Collected data entries
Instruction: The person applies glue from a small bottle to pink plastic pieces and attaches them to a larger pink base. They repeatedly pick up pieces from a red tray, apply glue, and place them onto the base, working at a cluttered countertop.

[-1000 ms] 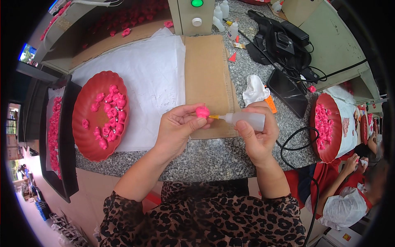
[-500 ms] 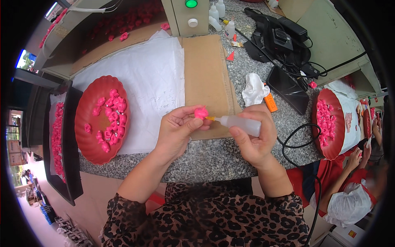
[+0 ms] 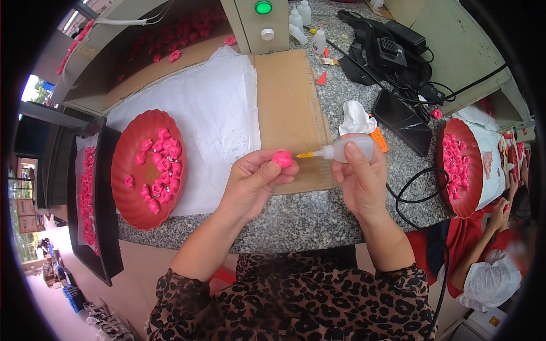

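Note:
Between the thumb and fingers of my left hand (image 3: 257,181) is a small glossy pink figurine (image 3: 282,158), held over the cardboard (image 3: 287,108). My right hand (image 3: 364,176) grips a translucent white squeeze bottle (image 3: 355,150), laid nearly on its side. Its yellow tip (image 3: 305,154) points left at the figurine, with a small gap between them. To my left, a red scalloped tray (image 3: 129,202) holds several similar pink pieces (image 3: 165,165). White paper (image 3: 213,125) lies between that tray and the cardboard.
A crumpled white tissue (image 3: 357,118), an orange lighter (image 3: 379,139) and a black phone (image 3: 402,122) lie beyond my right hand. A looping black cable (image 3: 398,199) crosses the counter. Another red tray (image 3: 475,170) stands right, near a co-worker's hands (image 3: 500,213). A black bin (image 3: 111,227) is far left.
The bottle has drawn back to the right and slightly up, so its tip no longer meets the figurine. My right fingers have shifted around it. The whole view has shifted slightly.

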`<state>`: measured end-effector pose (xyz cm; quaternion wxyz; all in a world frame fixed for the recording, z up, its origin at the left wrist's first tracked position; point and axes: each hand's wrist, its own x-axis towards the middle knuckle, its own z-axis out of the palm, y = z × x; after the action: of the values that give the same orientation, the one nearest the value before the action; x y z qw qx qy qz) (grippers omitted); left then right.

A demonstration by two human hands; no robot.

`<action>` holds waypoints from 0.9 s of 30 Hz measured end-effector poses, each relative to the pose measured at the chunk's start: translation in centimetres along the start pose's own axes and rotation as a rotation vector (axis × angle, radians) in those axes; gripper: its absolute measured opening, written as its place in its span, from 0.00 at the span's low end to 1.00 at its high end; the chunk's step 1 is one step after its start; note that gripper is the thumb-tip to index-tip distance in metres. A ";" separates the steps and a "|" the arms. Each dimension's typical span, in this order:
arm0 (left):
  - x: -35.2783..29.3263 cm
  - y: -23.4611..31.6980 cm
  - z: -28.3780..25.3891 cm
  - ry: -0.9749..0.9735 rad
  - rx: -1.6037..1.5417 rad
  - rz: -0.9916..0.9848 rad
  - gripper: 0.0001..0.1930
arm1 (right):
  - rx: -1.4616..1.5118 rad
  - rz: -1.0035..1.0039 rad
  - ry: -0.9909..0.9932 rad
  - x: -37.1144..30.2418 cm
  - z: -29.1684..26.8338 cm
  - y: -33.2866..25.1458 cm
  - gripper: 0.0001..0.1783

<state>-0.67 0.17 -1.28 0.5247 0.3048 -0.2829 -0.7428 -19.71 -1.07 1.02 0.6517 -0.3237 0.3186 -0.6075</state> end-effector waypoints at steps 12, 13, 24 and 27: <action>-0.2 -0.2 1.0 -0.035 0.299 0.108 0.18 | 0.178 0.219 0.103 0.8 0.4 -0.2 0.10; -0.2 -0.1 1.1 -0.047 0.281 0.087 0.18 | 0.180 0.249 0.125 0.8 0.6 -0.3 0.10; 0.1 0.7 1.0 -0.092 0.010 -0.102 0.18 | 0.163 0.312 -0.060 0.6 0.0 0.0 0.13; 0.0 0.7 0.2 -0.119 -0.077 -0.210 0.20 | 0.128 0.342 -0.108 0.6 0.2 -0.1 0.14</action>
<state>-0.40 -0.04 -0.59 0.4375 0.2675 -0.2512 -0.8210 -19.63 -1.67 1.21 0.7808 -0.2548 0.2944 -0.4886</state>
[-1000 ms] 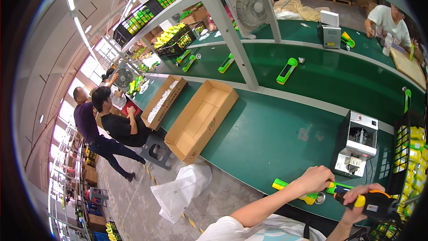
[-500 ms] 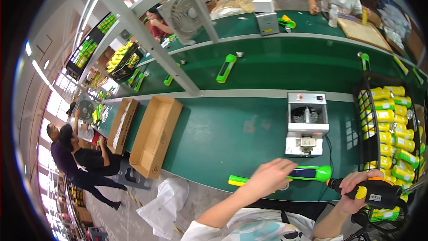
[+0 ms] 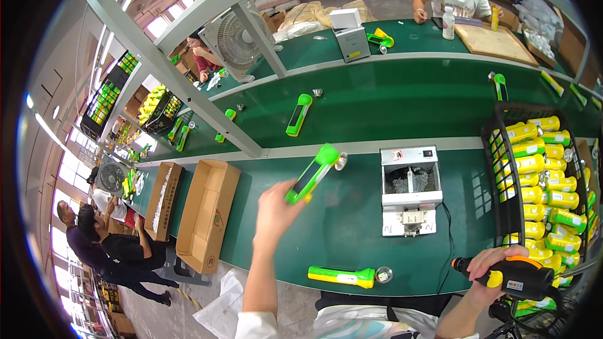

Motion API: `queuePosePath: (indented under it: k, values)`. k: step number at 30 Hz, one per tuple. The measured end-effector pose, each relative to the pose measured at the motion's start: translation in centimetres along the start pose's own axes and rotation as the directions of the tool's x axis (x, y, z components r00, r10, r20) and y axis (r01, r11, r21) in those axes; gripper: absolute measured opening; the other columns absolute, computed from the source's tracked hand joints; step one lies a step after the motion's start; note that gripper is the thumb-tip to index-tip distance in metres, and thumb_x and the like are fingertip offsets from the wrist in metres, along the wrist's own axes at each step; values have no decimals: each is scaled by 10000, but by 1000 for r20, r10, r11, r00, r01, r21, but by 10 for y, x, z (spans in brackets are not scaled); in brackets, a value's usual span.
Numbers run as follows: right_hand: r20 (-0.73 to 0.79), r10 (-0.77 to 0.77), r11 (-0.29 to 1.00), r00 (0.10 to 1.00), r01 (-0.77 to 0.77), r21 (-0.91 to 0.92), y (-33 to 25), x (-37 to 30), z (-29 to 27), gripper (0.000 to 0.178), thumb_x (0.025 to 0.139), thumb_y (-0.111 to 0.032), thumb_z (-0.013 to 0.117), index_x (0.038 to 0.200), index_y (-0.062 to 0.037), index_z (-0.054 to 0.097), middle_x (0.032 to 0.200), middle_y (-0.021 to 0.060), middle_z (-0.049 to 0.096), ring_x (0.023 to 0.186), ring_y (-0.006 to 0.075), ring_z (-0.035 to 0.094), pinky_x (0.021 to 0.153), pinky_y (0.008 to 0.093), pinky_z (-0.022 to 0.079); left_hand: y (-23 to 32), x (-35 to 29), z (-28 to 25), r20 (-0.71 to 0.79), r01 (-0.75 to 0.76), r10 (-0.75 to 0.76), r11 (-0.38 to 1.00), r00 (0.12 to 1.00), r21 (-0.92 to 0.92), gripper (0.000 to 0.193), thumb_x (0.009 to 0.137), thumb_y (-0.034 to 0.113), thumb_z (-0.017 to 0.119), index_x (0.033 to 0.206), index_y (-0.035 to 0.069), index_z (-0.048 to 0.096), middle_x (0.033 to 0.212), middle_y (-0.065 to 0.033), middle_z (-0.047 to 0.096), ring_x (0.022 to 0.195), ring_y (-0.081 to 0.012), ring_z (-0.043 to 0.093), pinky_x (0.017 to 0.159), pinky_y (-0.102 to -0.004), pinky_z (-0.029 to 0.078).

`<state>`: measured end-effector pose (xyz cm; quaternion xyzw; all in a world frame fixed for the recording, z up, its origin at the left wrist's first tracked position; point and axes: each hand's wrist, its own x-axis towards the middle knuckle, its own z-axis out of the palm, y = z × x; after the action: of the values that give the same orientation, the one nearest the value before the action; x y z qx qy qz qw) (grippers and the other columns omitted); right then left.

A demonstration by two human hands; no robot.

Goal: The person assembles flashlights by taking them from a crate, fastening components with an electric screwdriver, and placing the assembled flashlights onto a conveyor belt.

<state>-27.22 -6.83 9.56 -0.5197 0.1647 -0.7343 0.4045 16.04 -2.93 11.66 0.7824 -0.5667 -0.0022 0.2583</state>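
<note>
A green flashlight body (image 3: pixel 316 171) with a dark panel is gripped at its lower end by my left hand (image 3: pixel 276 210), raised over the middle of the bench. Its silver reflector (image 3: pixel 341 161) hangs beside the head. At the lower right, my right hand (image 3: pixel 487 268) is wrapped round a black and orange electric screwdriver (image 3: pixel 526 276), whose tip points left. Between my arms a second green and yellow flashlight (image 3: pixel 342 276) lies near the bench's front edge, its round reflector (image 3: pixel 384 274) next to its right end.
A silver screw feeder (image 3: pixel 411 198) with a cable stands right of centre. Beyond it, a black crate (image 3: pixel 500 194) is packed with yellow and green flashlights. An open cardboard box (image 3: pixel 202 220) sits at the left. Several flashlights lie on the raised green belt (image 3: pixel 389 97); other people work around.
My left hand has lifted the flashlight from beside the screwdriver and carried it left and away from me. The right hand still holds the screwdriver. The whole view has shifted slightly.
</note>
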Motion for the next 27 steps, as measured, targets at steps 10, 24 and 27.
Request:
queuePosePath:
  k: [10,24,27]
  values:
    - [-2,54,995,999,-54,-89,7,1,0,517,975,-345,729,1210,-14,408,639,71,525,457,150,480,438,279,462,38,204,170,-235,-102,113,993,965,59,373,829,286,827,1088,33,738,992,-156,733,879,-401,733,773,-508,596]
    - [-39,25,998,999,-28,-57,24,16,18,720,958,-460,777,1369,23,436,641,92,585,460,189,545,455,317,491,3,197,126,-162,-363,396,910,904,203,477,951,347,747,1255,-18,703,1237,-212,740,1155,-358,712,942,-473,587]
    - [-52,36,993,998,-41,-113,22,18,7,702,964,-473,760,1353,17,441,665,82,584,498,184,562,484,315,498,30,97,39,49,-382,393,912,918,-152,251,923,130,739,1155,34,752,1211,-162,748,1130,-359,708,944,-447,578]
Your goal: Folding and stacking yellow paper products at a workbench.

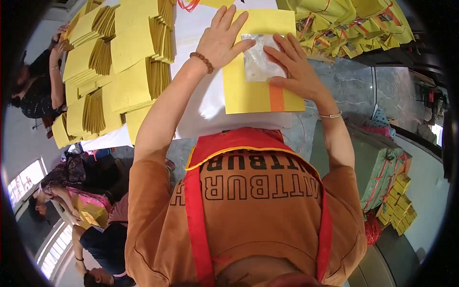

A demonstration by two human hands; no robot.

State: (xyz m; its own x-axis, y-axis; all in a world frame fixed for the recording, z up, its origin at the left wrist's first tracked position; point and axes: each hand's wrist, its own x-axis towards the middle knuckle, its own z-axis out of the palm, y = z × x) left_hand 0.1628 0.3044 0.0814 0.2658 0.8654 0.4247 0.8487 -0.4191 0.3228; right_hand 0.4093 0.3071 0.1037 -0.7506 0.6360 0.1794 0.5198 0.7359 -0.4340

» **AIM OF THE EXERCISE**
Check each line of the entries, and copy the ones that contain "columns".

» **ANSWER AREA**
Motion API: `queuePosePath: (indented under it: k, values)`. k: step number at 30 Hz, one per tuple. The measured end-effector pose, each relative to the pose measured at the motion's start: translation in centimetres along the start pose's own axes and rotation as the directions of the tool's x axis (x, y, z components r00, r10, r20) and y axis (r01, r11, r21) in those axes; gripper: absolute measured opening; the other columns absolute, computed from the source's tracked hand joints; step one lies a step after the motion's start; note that gripper is the thumb-tip to index-tip distance in metres, and thumb_x and the like are fingertip offsets from the wrist in metres, along the wrist's own axes at each step; values have no decimals: each is scaled by 10000, but by 1000 for r20, r10, r11, r00, r01, r21, but by 10 for y, x, z (spans in brackets are not scaled); in brackets, a value's usual span.
`<state>`: measured end-effector pose (xyz cm; quaternion xyzw; all in a world frame fixed for the recording, z up, its origin at the left wrist's first tracked position; point and axes: each hand's wrist, its own x-axis towards the middle knuckle, its own z-axis out of the palm, y = z × x; after the action: of the values that give the same orientation, the one nearest the value before the action; x y z qx qy qz qw) (grippers and the other columns omitted); right then left.

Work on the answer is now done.